Duyu organları keneler için gerek konaklarının yerlerini belirlemede, gerekse kendi aralarında iletişim kurmalarında önemlidir. Hava titreşimlerini, CO2 ve NH3 gibi organik gazları, vücut sıcaklığını takip edebilirler. Kenelerde iki tip konak bulma stratejisi dikkat çekmektedir. Pusu stratejisinde keneler vejetasyona kısa boylu ağaç veya çalılara tırmanır ve alttan bir konak geçmesini beklerler. Bu noktada ön ayaklarını tıpkı böceklerin antenleri gibi kullanırlar. Öncelikle hava titreşimlerini hissederek bir canlının yaklaştığını hissederler. Avcı stratejisinde ise keneler doğrudan konağa saldırır. Yaşam alanlarından aniden çıkarak yakında olan konağa doğru koşarak tırmanırlar.

KIŞIN UYUMAZLAR

Keneler diğer hayvanları sadece konak olarak değil farklı alanlara göç etmek için de kullanır. Bu sayede dünya üzerinde yayılımlarını genişletebilirler. Örneğin bazı kuşlara ya da memelilere tutunurlar, ama kan emmezler, o canlıyı sadece farklı yerlere gidebilmek için kullanırlar. Kenelerin kimyasallara karşı geliştirdikleri direnç nedeniyle de ilaçlama ile mücadele yapılması mümkün değildir.”


İŞTE BULAŞMA YOLLARI


Virüsün bulaşması genellikle Hyalomma cinsi kene türleri ile olmakla birlikte, diğer birkaç cins keneler de bu virüsü taşımaktadır. Virüs kenelerin yanında, cilt temasıyla, enfekte olmuş hayvanın (koyun, keçi, sığır v.s, kasap hastalığı da denir) kontamine kan serum ya da vücut sıvılarıyla temasla olmaktadır. Örneğin, tedaviyi yapmakta olan doktor veya hemşireye de bulaşmış ve ölümüne neden olmuştur. Dolayısıyla virüs bulaştıktan yaklaşık 10 gün sonra öldürebiliyor, dolayısıyla kene ısırmalarında kendiniz çıkarmaya uğraşmadan en yakın sağlık kuruluşuna başvurun.

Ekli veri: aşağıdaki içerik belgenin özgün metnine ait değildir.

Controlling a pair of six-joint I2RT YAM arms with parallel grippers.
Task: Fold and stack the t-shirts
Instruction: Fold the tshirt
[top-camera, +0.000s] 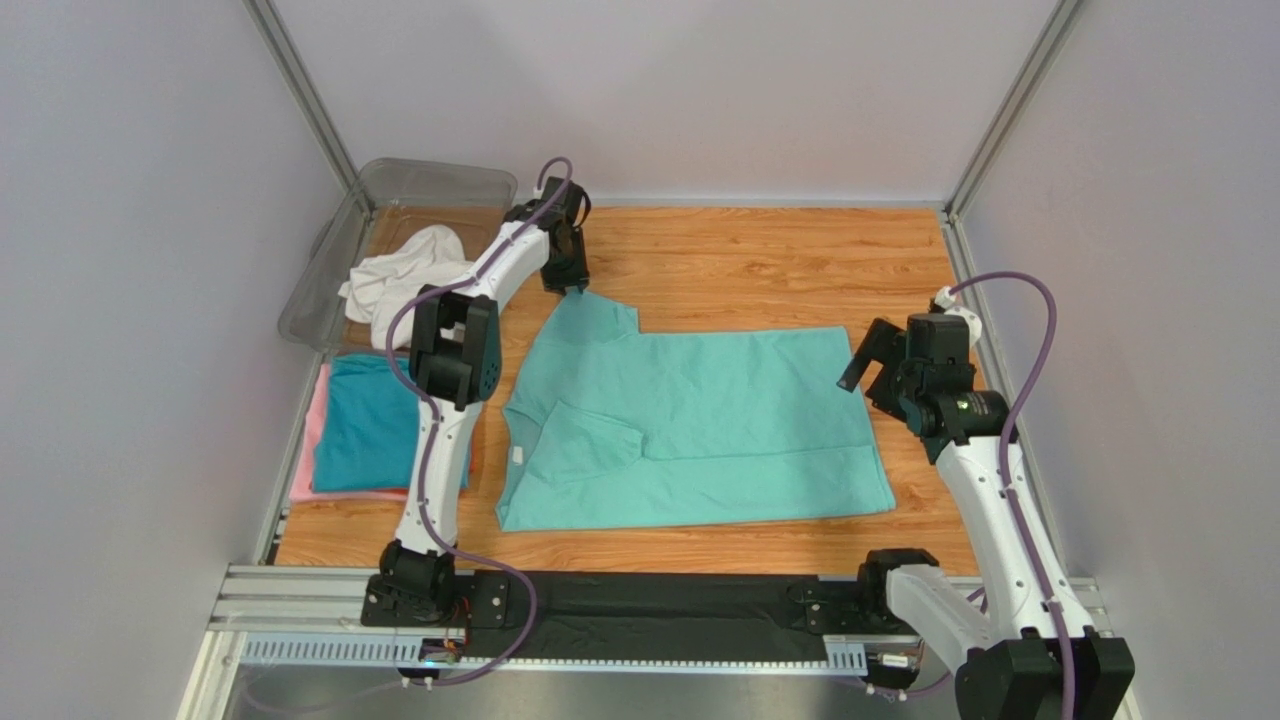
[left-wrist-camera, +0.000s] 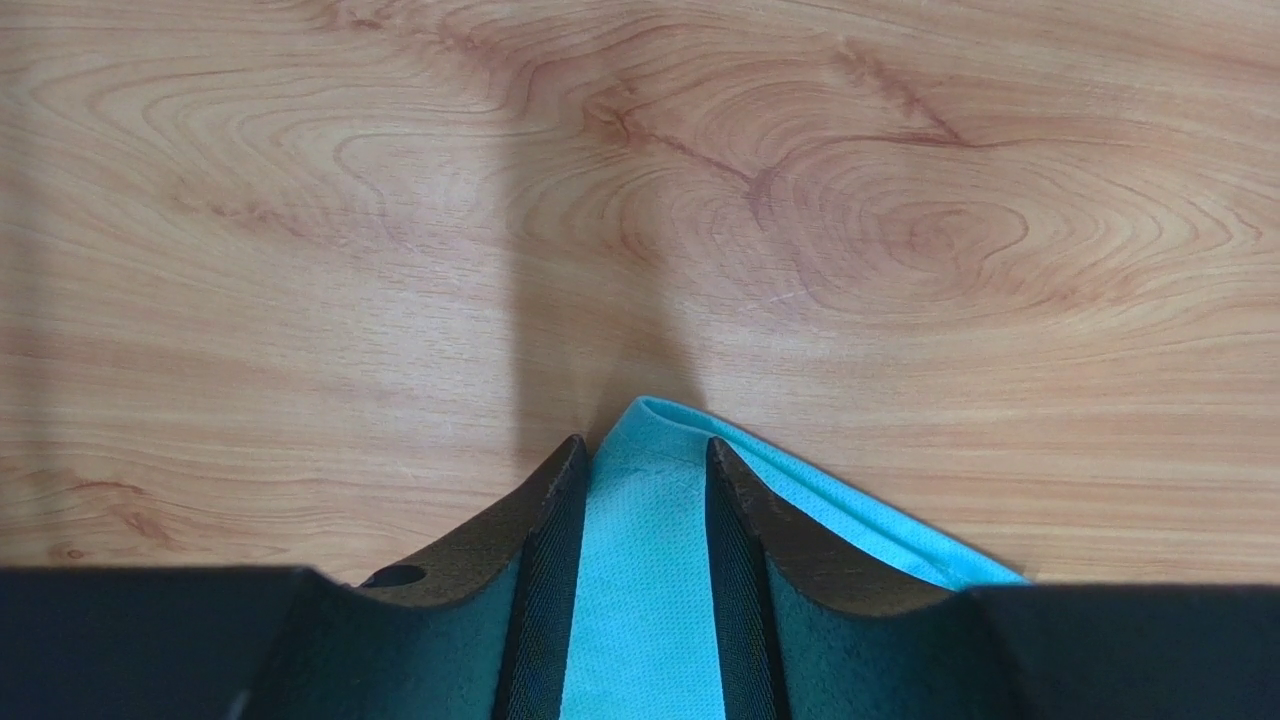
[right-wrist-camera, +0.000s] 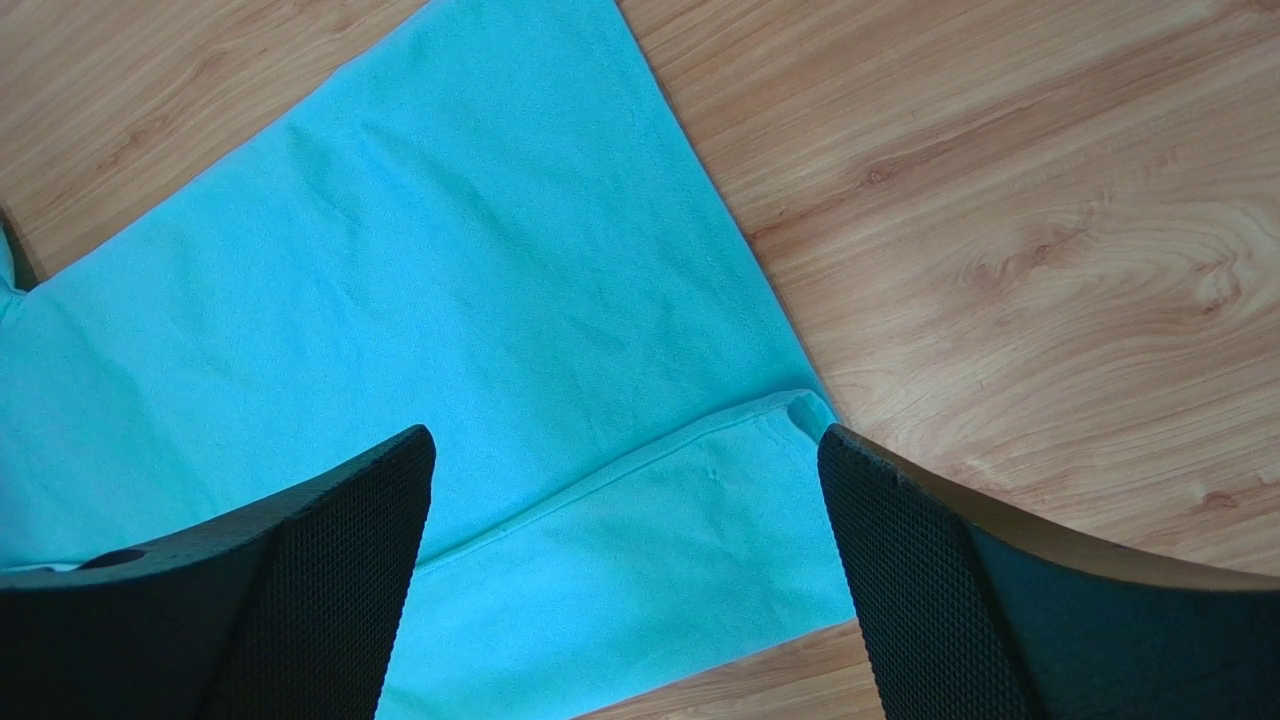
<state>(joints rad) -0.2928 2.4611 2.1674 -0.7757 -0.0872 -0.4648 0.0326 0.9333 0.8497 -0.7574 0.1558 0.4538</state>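
Straddling mint t-shirt (left-wrist-camera: 646, 585) corner, left fingers (left-wrist-camera: 519, 533) partly apart

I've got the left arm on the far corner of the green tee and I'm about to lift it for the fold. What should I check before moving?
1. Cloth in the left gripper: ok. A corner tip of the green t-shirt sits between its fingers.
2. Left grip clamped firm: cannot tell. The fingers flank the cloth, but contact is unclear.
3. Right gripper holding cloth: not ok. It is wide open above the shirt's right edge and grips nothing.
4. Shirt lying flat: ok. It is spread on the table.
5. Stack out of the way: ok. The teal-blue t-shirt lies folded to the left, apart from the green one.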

AŞI ÇALIŞMASI YAPILIYOR AMA...


KKKA aşısının Türkiye’de ilk milli aşı olarak üretileceği müjdesi ve hatta belgeseli bile yapıldı. Maalesef henüz ortada resmen satışa çıkarılmış aşı yok. Bu virüsün Türkiye’de şimdiye kadar 7 farklı türü tespit edildi. Tek zincir RNA virüsü olduğu ve sürekli mutasyona uğradığı için aşısını yapmak şimdilik mümkün görünmüyor. Aşı ticari olarak pahalı bir organizasyon, son 50 yıldır 40’tan fazla ülkede KKKA vakaları görülüyor. Şimdiye kadar hiçbir ülke bunu başaramadı.

VAKA SAYISINDA TÜRKİYE İLK 3'TE


Bu hastalık yüzde 10-60 arasında ölüm oranına sahip olup, Avrupa, Afrika ve Asya’da olmak üzere 40’tan fazla ülkede görülmekte olup, pek çok ülkede endemiktir. DSÖ raporlarına göre Türkiye, en çok vakanın görüldüğü ilk 3 ülke arasında bulunuyor.